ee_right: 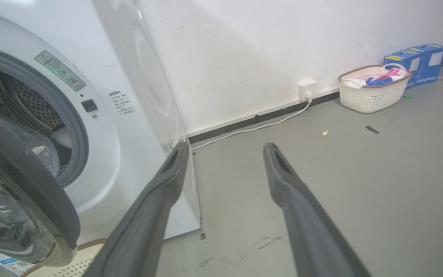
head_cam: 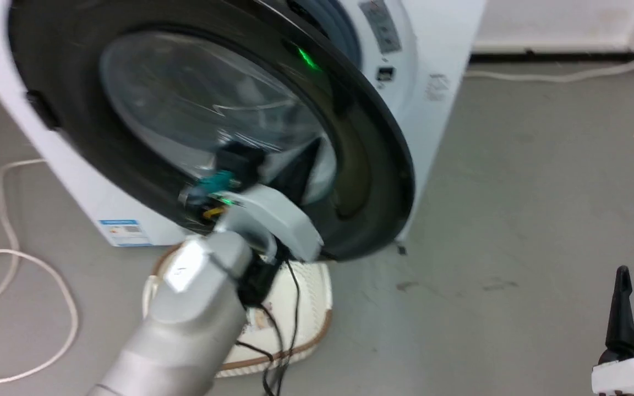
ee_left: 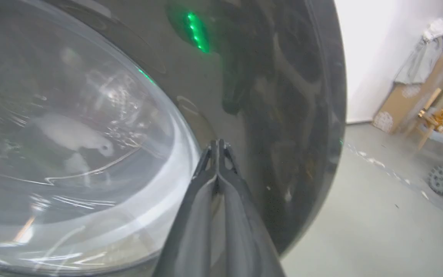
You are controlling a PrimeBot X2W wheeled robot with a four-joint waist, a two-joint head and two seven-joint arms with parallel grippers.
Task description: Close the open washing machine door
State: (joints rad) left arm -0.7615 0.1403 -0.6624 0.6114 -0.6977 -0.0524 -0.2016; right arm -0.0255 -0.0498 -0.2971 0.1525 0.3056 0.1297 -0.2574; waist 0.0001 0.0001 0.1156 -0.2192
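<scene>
Left gripper [ee_left: 217, 144], our 2 fingers clenched on nothing, tips against the black rim of the washing machine door [head_cam: 372, 165], which stands ajar off the white washer [ee_right: 129, 127]; right gripper [ee_right: 225, 148] splayed above the floor [ee_right: 360, 173].

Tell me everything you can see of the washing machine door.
The washing machine door is round, with a wide glossy black rim and a bulging clear glass window. It stands ajar, swung out from the white machine front. The left gripper, shut, has its tips at the seam of glass and rim, seemingly touching.
</scene>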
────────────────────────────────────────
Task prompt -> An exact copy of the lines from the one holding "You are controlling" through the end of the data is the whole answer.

Task response ->
You are controlling a PrimeBot X2W wheeled robot with a four-joint waist, a two-joint head and two seven-joint arms with parallel grippers.
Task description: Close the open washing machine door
State: (joints rad) left arm -0.7615 0.1403 -0.6624 0.6114 -0.6977 -0.0524 -0.2016; right arm -0.0255 -0.0498 -0.2971 0.1525 0.3056 0.1297 -0.2574; waist 0.0001 0.0001 0.1156 -0.2192
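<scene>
Left gripper [ee_left: 217, 144], our 2 fingers clenched on nothing, tips against the black rim of the washing machine door [head_cam: 372, 165], which stands ajar off the white washer [ee_right: 129, 127]; right gripper [ee_right: 225, 148] splayed above the floor [ee_right: 360, 173].

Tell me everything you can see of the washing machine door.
The washing machine door is round, with a wide glossy black rim and a bulging clear glass window. It stands ajar, swung out from the white machine front. The left gripper, shut, has its tips at the seam of glass and rim, seemingly touching.
</scene>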

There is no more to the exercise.